И письмо дошло. Его получила вовкина бабушка. И прочитав моё мрачное предсказание, чуть не хлопнулась в обморок.
…Между большими домами, фактически под нашими окнами, находился еще один дом — старый одноэтажный барак, где жило несколько семей. Там проживали две мои новые подружки — Танька и Алёнка. Я как-то раз зашел к ним в гости. От центрального входа шёл длинный широкий коридор — коммунальная классика. Многочисленные двери по обеим сторонам вели в отдельные комнаты. Кухня была общей, туалет был общим. Зато у некоторых жильцов были собственные малюсенькие палисаднички. У тёти Тамары, которая позже стала заходить к нам позвонить по телефону, в палисаднике росло красивое вишневое дерево. Дотянуться до ягод было трудно, да и кислые они были.
Барак цел и сейчас, хотя и достроен-перестроен.
Рядом шли другие частные одноэтажные домишки, которые называли то самостройками, то мазанками. А ещё соседи, скинувшись, построили «дом торжеств» — для свадеб и поминок. Такие сооружения тогда создавались во многих дворах. Когда не было особых мероприятий, там играли в нарды и домино. Год назад, спустя десятилетия, я зашел в этот старый «дом торжеств» — проголосовать. Там к парламентским выборам разместили избирательный участок. Всё также гудели печки-буржуйки, только плакаты на стенах поменялись…

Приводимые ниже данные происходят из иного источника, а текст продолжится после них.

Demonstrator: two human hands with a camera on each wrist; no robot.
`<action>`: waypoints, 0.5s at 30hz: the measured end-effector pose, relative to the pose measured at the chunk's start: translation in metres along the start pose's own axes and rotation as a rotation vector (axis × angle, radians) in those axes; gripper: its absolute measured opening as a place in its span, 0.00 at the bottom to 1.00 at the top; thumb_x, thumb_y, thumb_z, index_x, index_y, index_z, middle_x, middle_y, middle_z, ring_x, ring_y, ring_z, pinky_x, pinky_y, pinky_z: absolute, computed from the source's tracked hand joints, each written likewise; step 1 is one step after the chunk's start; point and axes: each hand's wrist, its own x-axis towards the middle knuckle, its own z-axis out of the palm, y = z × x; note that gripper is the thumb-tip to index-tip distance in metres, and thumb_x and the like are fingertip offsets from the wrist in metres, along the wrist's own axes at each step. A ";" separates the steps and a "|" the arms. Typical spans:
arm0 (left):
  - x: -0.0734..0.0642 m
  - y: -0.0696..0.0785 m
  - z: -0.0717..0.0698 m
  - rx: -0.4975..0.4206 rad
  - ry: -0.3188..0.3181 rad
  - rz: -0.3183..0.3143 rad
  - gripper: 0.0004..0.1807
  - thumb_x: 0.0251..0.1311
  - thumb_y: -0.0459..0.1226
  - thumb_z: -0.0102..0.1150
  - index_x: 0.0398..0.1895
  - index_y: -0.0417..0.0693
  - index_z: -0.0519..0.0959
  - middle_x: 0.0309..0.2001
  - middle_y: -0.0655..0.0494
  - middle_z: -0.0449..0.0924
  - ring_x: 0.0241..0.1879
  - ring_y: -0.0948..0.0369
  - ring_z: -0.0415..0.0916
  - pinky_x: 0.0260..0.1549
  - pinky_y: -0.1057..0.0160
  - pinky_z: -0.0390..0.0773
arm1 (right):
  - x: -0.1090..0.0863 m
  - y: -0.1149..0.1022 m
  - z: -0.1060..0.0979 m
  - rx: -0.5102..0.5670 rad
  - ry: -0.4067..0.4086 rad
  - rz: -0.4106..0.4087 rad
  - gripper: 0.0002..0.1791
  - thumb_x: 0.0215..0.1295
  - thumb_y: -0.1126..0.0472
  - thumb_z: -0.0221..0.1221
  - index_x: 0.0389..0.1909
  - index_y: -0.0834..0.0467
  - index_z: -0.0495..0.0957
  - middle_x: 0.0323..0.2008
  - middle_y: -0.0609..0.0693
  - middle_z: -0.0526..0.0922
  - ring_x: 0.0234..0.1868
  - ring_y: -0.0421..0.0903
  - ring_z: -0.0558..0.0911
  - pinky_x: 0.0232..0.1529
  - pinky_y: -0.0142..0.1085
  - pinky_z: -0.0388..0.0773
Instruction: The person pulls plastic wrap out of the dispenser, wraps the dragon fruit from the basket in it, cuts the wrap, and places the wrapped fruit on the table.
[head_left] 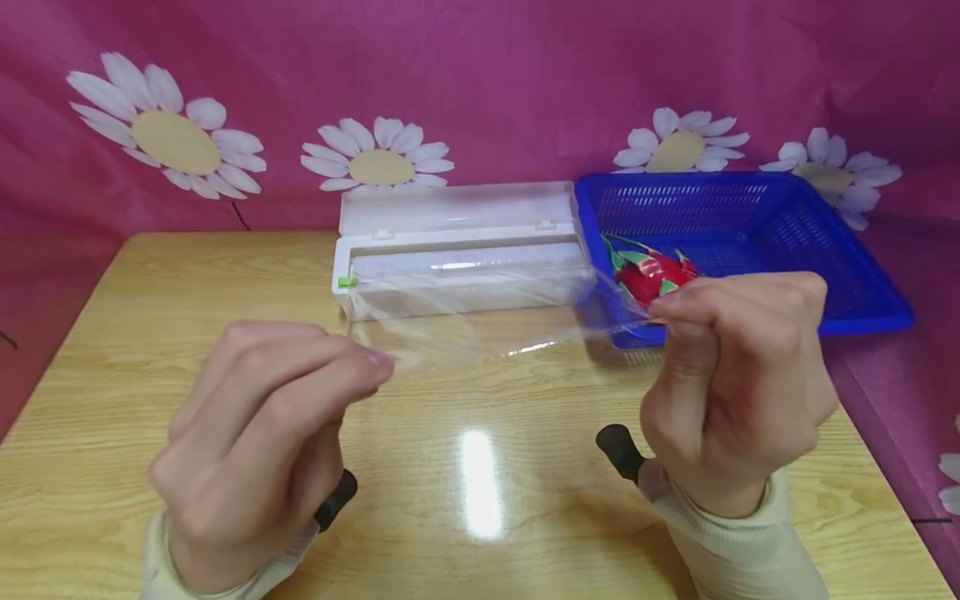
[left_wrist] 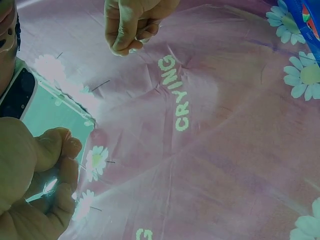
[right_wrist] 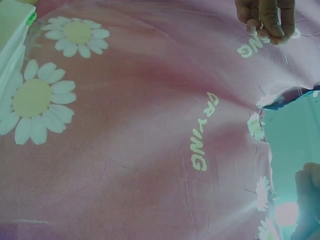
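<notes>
A clear sheet of cling film (head_left: 465,333) stretches from a white dispenser box (head_left: 457,296) toward me in the head view. My left hand (head_left: 262,442) pinches its left corner between thumb and fingertips. The right hand (head_left: 742,383) pinches the right corner, in front of the blue basket. Inside the box, whose lid (head_left: 457,208) stands raised at the back, lies the film roll (head_left: 465,257). A small green slider (head_left: 347,282) sits at the box's left end. Both wrist views show the hands with fingers bent against the thumb.
A blue plastic basket (head_left: 862,292) stands right of the box, holding a red and green dragon fruit (head_left: 656,275). Both rest on a wooden table (head_left: 480,417). Behind rises a pink cloth (head_left: 525,83) with white daisies.
</notes>
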 end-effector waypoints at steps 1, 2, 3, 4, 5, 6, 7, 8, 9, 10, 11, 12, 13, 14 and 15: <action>-0.001 0.000 0.000 -0.003 -0.003 -0.001 0.10 0.49 0.19 0.71 0.33 0.39 0.89 0.32 0.43 0.89 0.30 0.46 0.82 0.36 0.52 0.85 | 0.000 0.000 0.000 0.001 -0.004 0.003 0.18 0.63 0.60 0.70 0.22 0.69 0.79 0.19 0.61 0.81 0.23 0.58 0.74 0.38 0.46 0.68; -0.002 -0.001 0.000 -0.005 -0.003 -0.001 0.11 0.49 0.19 0.71 0.33 0.39 0.89 0.32 0.43 0.89 0.30 0.46 0.82 0.36 0.52 0.85 | 0.000 0.001 0.000 0.004 -0.007 0.007 0.18 0.63 0.59 0.70 0.22 0.69 0.79 0.19 0.61 0.81 0.23 0.58 0.74 0.38 0.46 0.68; -0.003 -0.002 -0.001 -0.007 -0.004 -0.003 0.11 0.48 0.19 0.71 0.33 0.39 0.89 0.32 0.43 0.89 0.30 0.46 0.82 0.37 0.52 0.85 | 0.000 0.001 0.000 0.004 -0.012 0.011 0.18 0.63 0.59 0.70 0.22 0.69 0.79 0.19 0.61 0.80 0.23 0.58 0.74 0.38 0.46 0.68; -0.004 -0.003 -0.001 -0.010 -0.005 -0.004 0.11 0.48 0.19 0.71 0.32 0.39 0.89 0.32 0.43 0.89 0.30 0.45 0.82 0.36 0.51 0.85 | 0.000 0.001 0.000 0.005 -0.019 0.014 0.18 0.63 0.59 0.70 0.22 0.69 0.80 0.19 0.61 0.80 0.23 0.58 0.74 0.39 0.46 0.68; -0.004 -0.004 -0.002 -0.016 -0.010 -0.006 0.11 0.48 0.19 0.70 0.33 0.39 0.89 0.33 0.43 0.89 0.30 0.45 0.83 0.37 0.51 0.86 | 0.000 0.002 0.000 0.006 -0.026 0.018 0.18 0.63 0.59 0.70 0.22 0.69 0.80 0.19 0.61 0.81 0.23 0.57 0.74 0.39 0.46 0.68; -0.005 -0.004 -0.002 -0.018 -0.011 -0.008 0.11 0.48 0.19 0.71 0.33 0.38 0.89 0.33 0.43 0.89 0.31 0.45 0.83 0.37 0.51 0.86 | -0.001 0.002 0.000 0.003 -0.036 0.022 0.18 0.63 0.59 0.70 0.23 0.69 0.80 0.19 0.60 0.81 0.23 0.57 0.74 0.40 0.46 0.68; -0.004 -0.004 -0.002 -0.018 -0.013 -0.010 0.11 0.48 0.19 0.71 0.33 0.38 0.89 0.33 0.43 0.89 0.31 0.45 0.83 0.38 0.51 0.86 | -0.001 0.002 0.000 0.001 -0.049 0.024 0.17 0.63 0.59 0.70 0.23 0.68 0.81 0.19 0.61 0.80 0.23 0.57 0.74 0.40 0.46 0.68; -0.004 -0.004 -0.002 -0.016 -0.016 -0.014 0.11 0.48 0.18 0.70 0.33 0.38 0.89 0.33 0.43 0.89 0.31 0.45 0.83 0.37 0.51 0.86 | 0.000 0.002 0.000 -0.002 -0.062 0.029 0.16 0.63 0.59 0.70 0.24 0.68 0.81 0.19 0.61 0.80 0.23 0.58 0.74 0.40 0.47 0.68; -0.002 -0.003 -0.002 -0.016 -0.026 -0.019 0.11 0.49 0.19 0.70 0.34 0.39 0.89 0.33 0.43 0.89 0.31 0.46 0.83 0.37 0.52 0.86 | 0.000 0.002 0.000 -0.008 -0.077 0.033 0.15 0.63 0.60 0.70 0.24 0.68 0.82 0.19 0.61 0.81 0.24 0.58 0.74 0.39 0.46 0.68; 0.001 -0.002 -0.001 -0.015 -0.039 -0.024 0.11 0.49 0.19 0.70 0.34 0.39 0.89 0.33 0.43 0.89 0.31 0.46 0.83 0.38 0.53 0.86 | 0.000 0.002 0.000 -0.013 -0.092 0.037 0.15 0.64 0.60 0.69 0.25 0.67 0.82 0.19 0.61 0.80 0.24 0.58 0.74 0.39 0.46 0.68; 0.005 0.000 0.000 -0.016 -0.055 -0.029 0.11 0.50 0.19 0.70 0.35 0.39 0.89 0.34 0.44 0.89 0.32 0.47 0.83 0.38 0.55 0.86 | 0.001 0.002 0.000 -0.020 -0.105 0.041 0.14 0.64 0.61 0.69 0.25 0.67 0.82 0.19 0.61 0.80 0.24 0.57 0.74 0.39 0.46 0.68; 0.007 0.002 0.002 -0.013 -0.065 -0.032 0.11 0.50 0.19 0.70 0.35 0.39 0.89 0.33 0.44 0.89 0.31 0.47 0.83 0.37 0.56 0.85 | 0.002 0.001 0.001 -0.026 -0.117 0.045 0.14 0.65 0.61 0.69 0.25 0.67 0.83 0.19 0.61 0.80 0.24 0.58 0.74 0.39 0.46 0.68; 0.011 0.003 0.002 -0.011 -0.085 -0.040 0.11 0.50 0.20 0.70 0.36 0.39 0.89 0.34 0.45 0.89 0.31 0.48 0.82 0.38 0.57 0.85 | 0.003 0.000 0.001 -0.025 -0.132 0.050 0.13 0.65 0.61 0.68 0.26 0.67 0.83 0.19 0.62 0.80 0.25 0.58 0.74 0.39 0.46 0.68; 0.015 0.004 0.003 -0.012 -0.102 -0.045 0.11 0.50 0.20 0.71 0.36 0.39 0.89 0.34 0.45 0.89 0.31 0.49 0.82 0.38 0.58 0.85 | 0.003 -0.001 0.002 -0.024 -0.144 0.056 0.14 0.66 0.60 0.68 0.26 0.67 0.83 0.19 0.61 0.80 0.25 0.58 0.74 0.39 0.45 0.67; 0.018 0.006 0.004 -0.011 -0.119 -0.050 0.12 0.50 0.20 0.71 0.37 0.39 0.89 0.35 0.45 0.89 0.31 0.49 0.82 0.38 0.59 0.84 | 0.004 -0.002 0.002 -0.024 -0.155 0.059 0.14 0.66 0.60 0.67 0.26 0.67 0.83 0.19 0.61 0.80 0.25 0.58 0.73 0.39 0.45 0.67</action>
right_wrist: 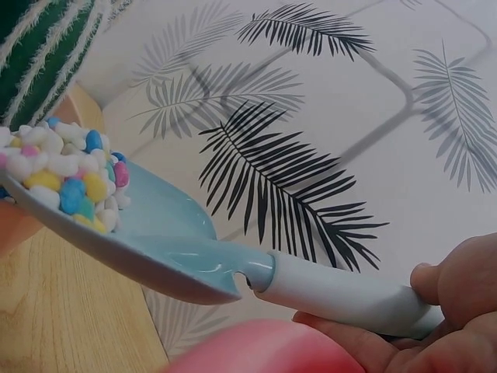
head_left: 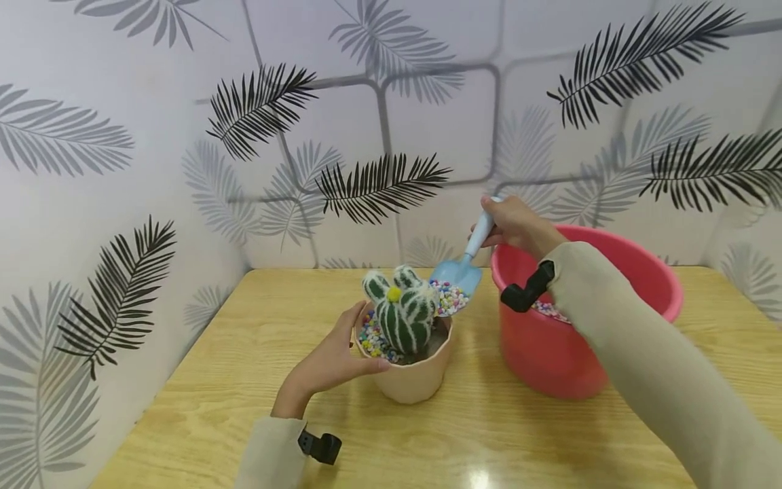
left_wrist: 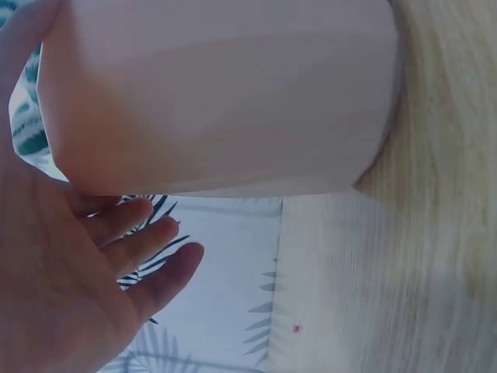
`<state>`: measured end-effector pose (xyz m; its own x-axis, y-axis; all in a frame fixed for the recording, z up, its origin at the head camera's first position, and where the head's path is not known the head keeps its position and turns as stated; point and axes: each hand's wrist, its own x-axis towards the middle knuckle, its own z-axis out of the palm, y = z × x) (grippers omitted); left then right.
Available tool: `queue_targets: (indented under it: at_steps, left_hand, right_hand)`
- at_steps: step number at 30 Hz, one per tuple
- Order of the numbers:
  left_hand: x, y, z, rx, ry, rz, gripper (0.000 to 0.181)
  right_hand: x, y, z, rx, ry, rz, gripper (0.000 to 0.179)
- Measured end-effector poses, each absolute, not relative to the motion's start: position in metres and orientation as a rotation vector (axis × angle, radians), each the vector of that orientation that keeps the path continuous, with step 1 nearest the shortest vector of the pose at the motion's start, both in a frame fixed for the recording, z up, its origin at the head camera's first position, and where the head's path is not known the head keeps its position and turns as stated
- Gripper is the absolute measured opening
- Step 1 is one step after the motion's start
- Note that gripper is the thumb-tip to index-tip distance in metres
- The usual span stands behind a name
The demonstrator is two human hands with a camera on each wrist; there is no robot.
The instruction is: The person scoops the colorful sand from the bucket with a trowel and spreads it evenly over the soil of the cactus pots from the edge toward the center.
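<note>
A green felt-like cactus [head_left: 405, 319] with white fuzzy stripes and a yellow pompom stands in a pale peach flowerpot [head_left: 411, 382]. Colourful pebbles [head_left: 374, 337] cover part of the pot's surface on the left; grey-brown material shows elsewhere. My left hand [head_left: 330, 358] holds the pot by its left side, thumb at the near rim, some fingers off the wall in the left wrist view. Gripped by its white handle in my right hand [head_left: 514, 223] is a light blue hand trowel [right_wrist: 167, 225]. Its blade, loaded with mixed pebbles [right_wrist: 74, 175], tilts down at the pot's far right rim.
A large red tub [head_left: 550, 360] stands right of the pot, with more pebbles [head_left: 551, 311] inside, beneath my right forearm. Both rest on a wooden table [head_left: 244, 360]. Leaf-patterned wall covering [head_left: 440, 129] rises directly behind the table.
</note>
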<state>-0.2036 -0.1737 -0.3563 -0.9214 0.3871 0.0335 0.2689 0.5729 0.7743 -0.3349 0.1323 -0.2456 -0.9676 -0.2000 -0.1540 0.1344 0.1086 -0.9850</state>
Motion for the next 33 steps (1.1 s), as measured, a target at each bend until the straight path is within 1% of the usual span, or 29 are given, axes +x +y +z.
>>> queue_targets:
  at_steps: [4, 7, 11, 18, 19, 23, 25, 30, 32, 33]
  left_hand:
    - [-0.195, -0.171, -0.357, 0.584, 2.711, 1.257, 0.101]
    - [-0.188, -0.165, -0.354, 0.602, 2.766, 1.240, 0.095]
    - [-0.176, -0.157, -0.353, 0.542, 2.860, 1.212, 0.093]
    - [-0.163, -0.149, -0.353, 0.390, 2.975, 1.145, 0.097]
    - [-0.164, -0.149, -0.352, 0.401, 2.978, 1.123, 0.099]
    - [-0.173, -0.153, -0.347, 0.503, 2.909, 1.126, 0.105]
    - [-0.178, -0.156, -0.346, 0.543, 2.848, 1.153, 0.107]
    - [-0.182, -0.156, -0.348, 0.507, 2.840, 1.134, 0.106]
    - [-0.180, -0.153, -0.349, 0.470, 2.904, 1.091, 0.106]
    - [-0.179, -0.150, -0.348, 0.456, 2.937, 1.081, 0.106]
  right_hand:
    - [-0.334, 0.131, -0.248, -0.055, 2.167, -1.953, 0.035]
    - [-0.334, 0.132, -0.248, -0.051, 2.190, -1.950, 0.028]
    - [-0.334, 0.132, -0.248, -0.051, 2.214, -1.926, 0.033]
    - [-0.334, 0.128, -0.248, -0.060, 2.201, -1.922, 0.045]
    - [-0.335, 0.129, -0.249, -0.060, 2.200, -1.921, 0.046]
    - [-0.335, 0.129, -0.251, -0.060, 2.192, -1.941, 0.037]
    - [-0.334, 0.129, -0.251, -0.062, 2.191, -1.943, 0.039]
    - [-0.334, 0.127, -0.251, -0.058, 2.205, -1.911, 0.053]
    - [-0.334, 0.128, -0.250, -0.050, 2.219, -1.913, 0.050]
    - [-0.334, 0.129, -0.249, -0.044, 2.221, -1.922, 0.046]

В нашей малышовой компании я, вероятно, был заводилой. Припоминаю, как взял коробку из-под печенья и соорудил компактный кукольный театр. Представление давал в собственном подъезде. Спектакль закончился, когда сосед-старшеклассник Интигам выглянул из дверей и хмуро велел всем не шуметь и расходиться.
После я затеял дворовую олимпиаду. Единственным видом спорта был почему-то бег. Андрей стащил у деда тёмную краску и мы сделали главное, что полагается всякой олимпиаде: намалевали на асфальте линию и написали большими буквами: «Старт». Финиш находился за углом, но дистанция проходила вокруг двух домов.
«На старт! Внимание! Марш!» и полдюжины мальчишек и девчонок резво побежали вдоль домов. Я же вышел в проулок и финишировал, когда соперников ещё и на горизонте не было. Доверчивые зрители мне восторженно аплодировали, но я понял, что победа, достигнутая нечестным путем радости не приносит вообще.
Вскорости у меня появился велосипед «Школьник» и я смог участвовать в дворовых заездах. Однажды мы катались большой компанией. Сперва ехал я, за мной мой друг Вовка на двухколёсном «Зайчике», а за ним ехали старшие ребята на больших великах вроде «Туриста».
Я отовался от пелетона, пролетел арку под немецким домом и хотел круто повернуть, но не удержался и свалился. Все бы ничего, да только верный друг Вовка, несшийся за мной по пятам, не успел затормозить и буквально проехал по моей голове.
У «Зайчика» колёса были широкие и мягкие. Мне было совсем не больно, но Вовка страшно испугался, проводил меня домой, всё спрашивал, как я себя чувствую. Ранение-ссадину я получил от асфальта. Дома мне рану промыли и залили зелёнкой, голову забинтовали. Так, забинтованный, я и пошел через неделю в первый класс.
А мой «Школьник» кому-то отдали — от греха. С тех пор у меня велосипеда и не было.
На фото: Я, Вовка и наши велосипеды. Лето 1978 года, Монтино.